My question is simple! How to get maximum (Possible) privacy from ISP in case someone can’t or don’t want to use a vpn ?
Fir example, In some case tor browser is enough for many but they still need from a privacy from isp on other activities on mobile.
If you want the most privacy focused ISP, check out Cape. You can view the post I made about this company.
Am living in india and it seems cape have no service in india.

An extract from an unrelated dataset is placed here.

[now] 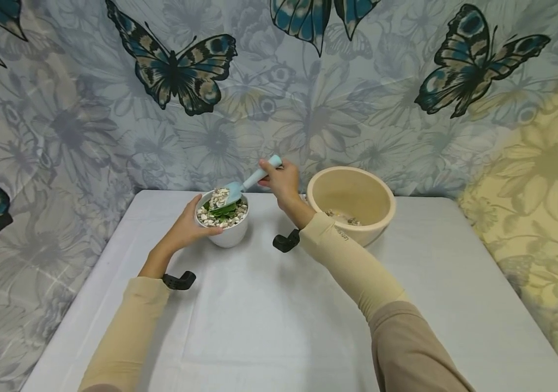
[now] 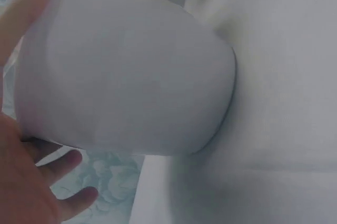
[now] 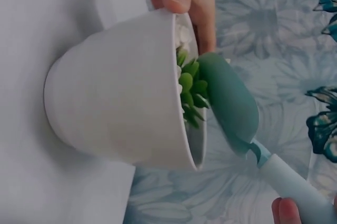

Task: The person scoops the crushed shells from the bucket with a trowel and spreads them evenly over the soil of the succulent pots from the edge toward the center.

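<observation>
A white flowerpot (image 1: 230,238) stands upright on the table and holds a green succulent (image 3: 192,89) ringed by pale pebbles. My left hand (image 1: 181,231) grips the pot from the left, with its thumb on the near rim and its fingers round the other side. In my right hand (image 1: 284,185) is the handle of a light blue trowel (image 3: 231,103). The trowel blade slants down over the succulent, carrying pebbles (image 1: 218,197) in the head view. The left wrist view shows mostly the pot's side wall (image 2: 126,71).
Right of my right hand stands a large beige planter (image 1: 352,190) with some pebbles (image 1: 350,220) at its bottom. Both vessels are near the back edge of the white-covered table (image 1: 249,326). A butterfly-print cloth (image 1: 259,125) hangs behind.
</observation>
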Demonstrator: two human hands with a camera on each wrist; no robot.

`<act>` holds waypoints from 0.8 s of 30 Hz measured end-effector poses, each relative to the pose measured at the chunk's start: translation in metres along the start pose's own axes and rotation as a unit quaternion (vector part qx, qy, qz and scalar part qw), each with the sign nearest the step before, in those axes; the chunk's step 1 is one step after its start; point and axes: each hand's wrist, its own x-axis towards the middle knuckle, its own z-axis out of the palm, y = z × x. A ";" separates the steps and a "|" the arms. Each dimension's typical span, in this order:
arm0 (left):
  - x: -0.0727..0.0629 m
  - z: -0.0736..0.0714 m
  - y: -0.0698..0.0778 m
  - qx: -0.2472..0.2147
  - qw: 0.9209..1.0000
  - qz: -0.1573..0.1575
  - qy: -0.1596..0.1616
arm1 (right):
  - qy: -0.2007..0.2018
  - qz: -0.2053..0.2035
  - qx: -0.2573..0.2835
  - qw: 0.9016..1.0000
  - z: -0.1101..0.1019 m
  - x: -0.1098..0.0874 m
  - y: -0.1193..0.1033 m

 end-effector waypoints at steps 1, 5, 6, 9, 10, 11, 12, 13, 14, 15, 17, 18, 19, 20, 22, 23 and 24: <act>0.001 0.000 -0.001 -0.004 1.000 0.001 -0.004 | -0.001 -0.010 -0.004 1.000 0.001 -0.001 0.001; 0.003 0.001 -0.006 -0.022 1.000 0.001 0.000 | -0.006 -0.054 -0.024 0.998 0.005 -0.004 0.005; 0.004 0.002 -0.007 -0.023 1.000 0.002 0.004 | -0.007 -0.063 -0.029 0.998 0.006 -0.006 0.005; 0.004 0.002 -0.008 -0.018 1.000 0.012 0.015 | -0.011 -0.084 -0.039 0.996 0.010 -0.009 0.004; 0.004 0.003 -0.008 -0.016 1.000 0.014 0.017 | -0.011 -0.087 -0.044 0.995 0.010 -0.010 0.004; 0.004 0.003 -0.008 -0.015 1.000 0.015 0.019 | -0.010 -0.090 -0.045 0.995 0.011 -0.010 0.004; 0.004 0.003 -0.008 -0.016 1.000 0.015 0.021 | -0.011 -0.090 -0.044 0.995 0.011 -0.011 0.004; 0.003 0.004 -0.008 -0.016 1.000 0.016 0.021 | -0.011 -0.089 -0.041 0.995 0.011 -0.011 0.004; 0.002 0.004 -0.007 -0.017 1.000 0.015 0.021 | -0.009 -0.088 -0.038 0.995 0.011 -0.012 0.004; 0.002 0.005 -0.007 -0.021 0.999 0.016 0.021 | -0.009 -0.086 -0.032 0.996 0.011 -0.012 0.004; 0.000 0.006 -0.006 -0.023 0.999 0.014 0.023 | -0.008 -0.086 -0.031 0.996 0.011 -0.012 0.005; -0.001 0.006 -0.006 -0.024 0.999 0.014 0.025 | -0.010 -0.088 -0.033 0.995 0.011 -0.012 0.005; -0.002 0.006 -0.005 -0.026 0.999 0.017 0.025 | -0.013 -0.091 -0.038 0.995 0.011 -0.012 0.006; -0.002 0.006 -0.004 -0.027 0.999 0.019 0.027 | -0.017 -0.097 -0.044 0.994 0.011 -0.012 0.006; -0.003 0.006 -0.003 -0.027 0.999 0.021 0.029 | -0.023 -0.102 -0.061 0.993 0.012 -0.013 0.006; -0.002 0.006 -0.002 -0.028 0.999 0.024 0.030 | -0.024 -0.103 -0.066 0.992 0.013 -0.013 0.006; -0.002 0.006 -0.002 -0.028 0.999 0.026 0.030 | -0.025 -0.105 -0.071 0.992 0.013 -0.013 0.006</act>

Switch DNS to a provider that supports DoH or DoT is about the only thing you can really do.
Without using a VPN or proxy, your ISP is going to be able to do DPI and know what connections you make. There really is no way around that.
Can’t they still do DPI on VPN network to know what yoke re doing, ie watching netflix, pornhub and playing cod
What to you mean? If the packets are encrypted they can’t do DPI and get where the actual source is.
I think they might be able to guess that you’re watching a video based on the traffic patterns, but unlikely they can tell what site it’s coming from.
- private, secure dns, so they don’t know the domains you’re visiting
- https everywhere, so they can’t see any of the data you’re sending or receiving
All that’s left is what ip’s you’re connecting to. Which is useless half the time, especially since most websites are behind cloudflare or some other anti-ddos proxy already.
Also, don’t use the web browser that came with your phone. Some manufacturers and isp’s might enjoy adding tracking into those. Some, like Apple, even got caught not encrypting amy of that.
Side note:
- https everywhere is pretty much the standard in modern web browsers
- an adblocker can still help a lot in blocking trackers
- a secure dns you can find in your browser settings
Even with https if you aren’t on TLS 1.3 the SNI (server name indicator) is not encrypted so the hostname you are trying to access would be visible to your ISP.
Forcing your browser to only use TLS1.3 would fix that but who knows how many sites it would break.
Oh, good catch! I have to say I don’t usually look at what specific tls version websites use. I’ll be paying attention to this for a bit
With Portmaster on desktop, InviZible Pro on mobile, using an privacy Search engine (eg.Andisearch, Startpage, Mojeek, Metager, etc.), an ad and trackerblocker and common sense.
The only thing you gain from VPN is that the target server does not know your IP.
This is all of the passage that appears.